Elie, however, points to one past writing from Williams that seems to chart that middle path with some clarity – though Williams has backed away from the piece in recent years. In “The Body’s Grace,” Williams shied away from the usual pro and con exegesis of Scripture and instead argued the case for gay and lesbian acceptance on the issue of grace – especially when it comes to sex.
From a sex scene in Paul Scott’s Raj Quartet, he drew a definition of grace as beautiful and convincing as any I know.
“There may be little love, even little generosity, in Clark’s bedding of Sarah, but Sarah has discovered that her body can be the cause of happiness to her and to another. It is this discovery which most clearly shows why we might want to talk about grace here. Grace, for the Christian believer, is a transformation that depends in large part on knowing yourself to be seen in a certain way: as significant, as wanted.”
From there, the essay has the inevitability of a proof in philosophy. Gay people, too, deserve to be wanted sexually – deserve the body’s grace. The full expression of this grace through sexual relations takes time and the commitment of the partners to come to know each other – through the commitment of marriage or something like it. Sexual fidelity is akin to religious fidelity – “not an avoidance of risk, but the creation of a context in which grace can abound.” For the church to stand in the way of such relationships, straight or gay, is to stand in the way of God’s grace.
This is the message I wish each David that writes to me could understand. Yes, fornication is wrong – but fornication is sex outside of a commitment, whether it’s marriage or not. When people like David write to tell me that my partner and I cannot fully express the grace of our bodies simply because they find the thought of the act sinful “is to stand in the way of God’s grace.”

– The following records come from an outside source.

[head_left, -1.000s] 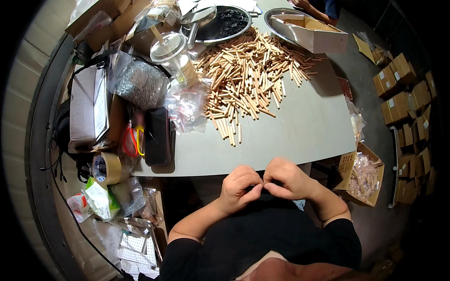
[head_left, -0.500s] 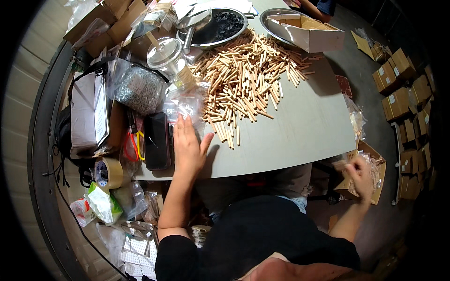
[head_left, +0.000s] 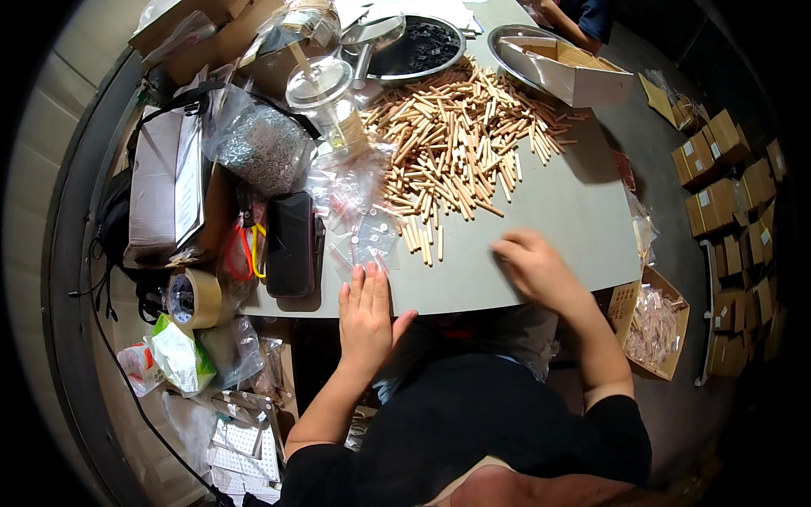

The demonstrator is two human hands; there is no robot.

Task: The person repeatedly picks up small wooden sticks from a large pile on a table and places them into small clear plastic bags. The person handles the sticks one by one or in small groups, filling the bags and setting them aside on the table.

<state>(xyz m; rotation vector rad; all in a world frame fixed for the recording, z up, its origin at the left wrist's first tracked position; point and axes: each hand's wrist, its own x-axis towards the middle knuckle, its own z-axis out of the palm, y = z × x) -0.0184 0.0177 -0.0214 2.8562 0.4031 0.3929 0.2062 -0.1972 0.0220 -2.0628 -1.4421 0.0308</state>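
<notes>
My left hand (head_left: pixel 368 314) lies flat with fingers together at the table's near edge, its fingertips touching a small clear plastic bag (head_left: pixel 372 248) from a loose heap of such bags (head_left: pixel 348 196). My right hand (head_left: pixel 534 268) hovers palm down over bare tabletop (head_left: pixel 557 211), fingers loosely curled and holding nothing. A large pile of short wooden sticks (head_left: pixel 456 135) spreads across the table's middle, just beyond both hands.
A black phone (head_left: pixel 291 243), a tape roll (head_left: pixel 193 297), red and yellow scissors (head_left: pixel 242 248) and a grey-filled bag (head_left: pixel 258 148) crowd the left. Metal bowls (head_left: pixel 414 44) and a cardboard box (head_left: pixel 564 69) sit far back. A carton of filled bags (head_left: pixel 655 325) stands at right.
My hands were together near my lap, then parted. The right hand has come back from the carton at right onto the table; the left has drawn back toward the near edge.
</notes>
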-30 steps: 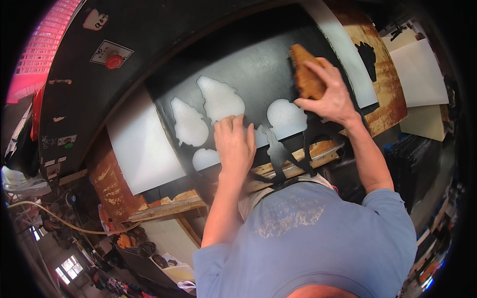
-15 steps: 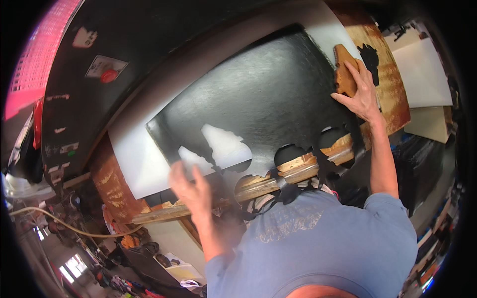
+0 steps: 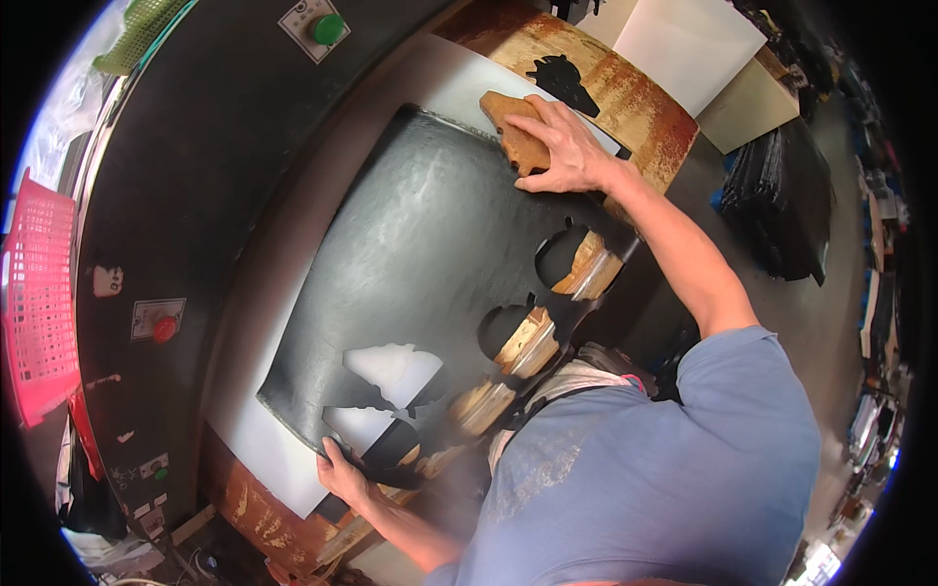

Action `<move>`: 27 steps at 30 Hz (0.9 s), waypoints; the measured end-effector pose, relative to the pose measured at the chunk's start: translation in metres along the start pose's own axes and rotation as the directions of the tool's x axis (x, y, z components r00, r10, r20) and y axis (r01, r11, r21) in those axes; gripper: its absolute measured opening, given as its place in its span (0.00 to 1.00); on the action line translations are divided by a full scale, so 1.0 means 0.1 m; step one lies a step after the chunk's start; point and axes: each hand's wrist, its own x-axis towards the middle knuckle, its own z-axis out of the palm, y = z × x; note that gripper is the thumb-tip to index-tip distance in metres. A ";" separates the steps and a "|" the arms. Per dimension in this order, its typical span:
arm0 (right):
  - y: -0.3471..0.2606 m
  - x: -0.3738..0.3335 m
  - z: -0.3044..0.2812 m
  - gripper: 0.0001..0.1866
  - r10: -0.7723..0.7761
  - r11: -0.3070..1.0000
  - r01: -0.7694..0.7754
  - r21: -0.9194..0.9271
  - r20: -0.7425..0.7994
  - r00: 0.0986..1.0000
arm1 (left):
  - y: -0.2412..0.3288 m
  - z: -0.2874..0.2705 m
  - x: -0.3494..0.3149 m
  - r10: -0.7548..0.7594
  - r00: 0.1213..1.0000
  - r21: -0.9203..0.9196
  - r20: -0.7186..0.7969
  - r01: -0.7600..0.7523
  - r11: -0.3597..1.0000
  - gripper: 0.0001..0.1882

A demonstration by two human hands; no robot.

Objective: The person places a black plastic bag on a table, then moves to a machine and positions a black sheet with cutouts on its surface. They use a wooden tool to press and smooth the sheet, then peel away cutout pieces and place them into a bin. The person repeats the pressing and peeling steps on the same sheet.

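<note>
A large black sheet [image 3: 391, 254], perhaps leather or rubber, lies across a white board [image 3: 239, 415]. Along its near side run several cut-out openings, through which white board and worn wood show. My right hand [image 3: 572, 151] rests over a flat brown block [image 3: 518, 137] with a notched outline, thumb on one side and fingers on the other; the block sits at the sheet's far right corner. At the near left corner of the sheet, my left hand [image 3: 344, 477] pinches the edge, thumb on top and the other fingers partly hidden.
Close on the left stands a dark machine body [image 3: 186, 195] with a green button [image 3: 326, 29] and a red button [image 3: 164, 328]. A pink basket [image 3: 41, 303] hangs beyond it. A black cut piece [image 3: 562, 83] lies on the rusty-brown table [image 3: 645, 117]; black sheets [image 3: 782, 200] are stacked at right.
My left hand has gone from the cut-outs to the sheet's near left corner and closed on its edge. My right hand stays on the brown block. The view has turned.
</note>
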 end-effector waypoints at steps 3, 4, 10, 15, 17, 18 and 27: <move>-0.07 0.01 -0.08 0.52 0.035 0.998 -0.031 -0.060 0.063 0.997 | 0.05 -0.11 -0.21 0.036 0.999 -0.147 -0.015 -0.038 0.988 0.09; -0.14 0.00 -0.10 0.50 0.012 0.995 -0.012 -0.103 0.003 1.000 | 0.06 -0.16 -0.31 0.080 0.997 -0.167 0.009 -0.078 0.983 0.08; -1.05 -0.46 0.14 0.33 -0.181 0.979 0.193 0.072 -0.147 0.972 | -0.02 -0.48 -0.75 0.191 0.972 -0.402 -0.139 -0.231 0.886 0.07; -1.75 -0.88 0.36 0.36 -0.174 0.962 0.178 0.208 -0.036 0.984 | 0.06 -1.28 -0.66 0.172 0.937 -0.521 -0.303 -0.314 0.794 0.15; -1.90 -0.94 0.44 0.29 -0.198 0.951 0.218 0.221 -0.110 0.974 | 0.07 -1.49 -0.61 0.286 0.929 -0.493 -0.234 -0.366 0.789 0.15; -1.94 -0.95 0.45 0.27 -0.217 0.957 0.236 0.171 -0.120 0.969 | 0.06 -1.51 -0.55 0.277 0.920 -0.401 -0.277 -0.372 0.837 0.15; -0.83 -0.69 0.01 0.17 0.188 0.931 -0.008 0.365 -0.462 0.866 | 0.02 -0.86 -0.41 0.540 0.763 0.136 -0.356 -0.529 0.838 0.19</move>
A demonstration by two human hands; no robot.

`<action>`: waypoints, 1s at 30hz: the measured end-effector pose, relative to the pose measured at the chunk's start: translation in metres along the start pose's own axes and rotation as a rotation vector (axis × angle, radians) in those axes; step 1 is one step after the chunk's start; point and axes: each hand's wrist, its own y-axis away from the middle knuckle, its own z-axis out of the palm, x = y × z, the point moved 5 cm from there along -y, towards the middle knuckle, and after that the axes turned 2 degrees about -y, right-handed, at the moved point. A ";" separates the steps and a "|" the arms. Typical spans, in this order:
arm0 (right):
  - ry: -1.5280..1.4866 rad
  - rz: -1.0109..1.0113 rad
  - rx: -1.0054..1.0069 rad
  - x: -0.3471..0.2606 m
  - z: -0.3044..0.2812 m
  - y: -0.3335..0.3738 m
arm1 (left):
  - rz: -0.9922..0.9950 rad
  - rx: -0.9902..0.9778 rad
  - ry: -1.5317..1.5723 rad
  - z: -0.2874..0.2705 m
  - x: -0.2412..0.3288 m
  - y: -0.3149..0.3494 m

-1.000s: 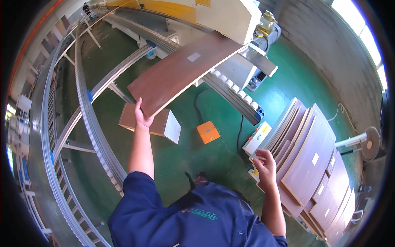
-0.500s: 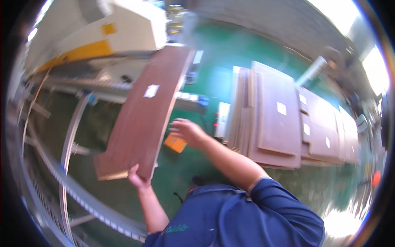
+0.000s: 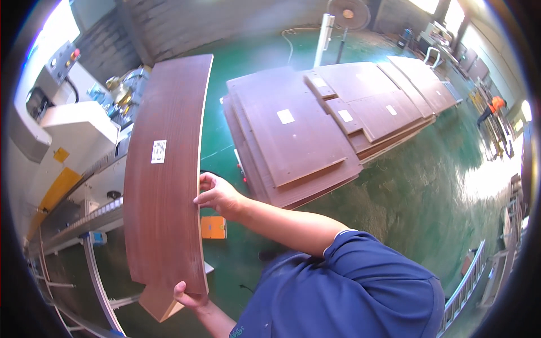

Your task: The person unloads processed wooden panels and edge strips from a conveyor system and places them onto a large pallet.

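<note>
At front left: one long brown board (image 3: 166, 208), printed white label (image 3: 159, 151) on face; left hand (image 3: 193, 297) clasping near end, right hand (image 3: 222, 197) at right edge, grip unclear. Rightward: stacked boards (image 3: 304, 143), white labels (image 3: 285, 116).

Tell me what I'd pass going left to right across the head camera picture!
Big white-and-yellow machine → long dark-brown wood-grained panel → square orange box → pile of flat brown boards → faraway person in an orange top.

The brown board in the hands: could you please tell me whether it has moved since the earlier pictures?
Yes: the brown board has swung rightward, away from the white machine housing.
</note>
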 end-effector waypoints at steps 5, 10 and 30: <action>-0.057 -0.250 0.108 -0.116 -0.054 0.070 | -0.213 -0.344 -0.056 0.085 -0.079 -0.010; 0.008 -0.549 0.324 -0.231 -0.143 0.171 | -0.093 -0.360 -0.364 0.155 -0.191 -0.018; -0.233 -0.942 0.864 -0.467 -0.539 0.441 | -1.013 -0.367 -0.578 0.341 -0.683 -0.035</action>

David, the Anglican Church, each government that denies marriage equality to LGBT people, and any other body that denies the full rights of LGBT people stand in the way of God’s grace in this world. Like the joke, we’re constantly told to wait a minute – and by that they mean – wait until it’s not my problem anymore. Wait until someone else is in charge. Wait until LGBT people shut up – or preferably disappear – so we won’t have to talk about it anymore.
Rowan Williams, despite his earlier defense of LGBT people, I’m sad to say, is among those who continue to tell us to wait. It’s not time yet.
In the Anglican Communion, I said to him, all the changes that the traditionalists have resisted – married priests, women priests, openly gay priests – have eventually come to pass. Did he think there would be openly gay bishops in the Church of England in 10 years? Was it just a matter of time?
“I highly doubt it,” he said. “I don’t think we’ll have progressed that far in our discernment process.”
It was not a no, just a not yet. Even as he declined to endorse the ordination of gay bishops, with that roundabout phrase about progress he left the possibility open – the possibility that it would come to pass eventually, and that he would think it a good thing, too.
But, until then he’s happy to stand in the way of God’s grace and turn a deaf ear and a blind eye to the suffering of God’s LGBT children. To both David and Williams the LGBT message should be clear: We can’t wait one minute more.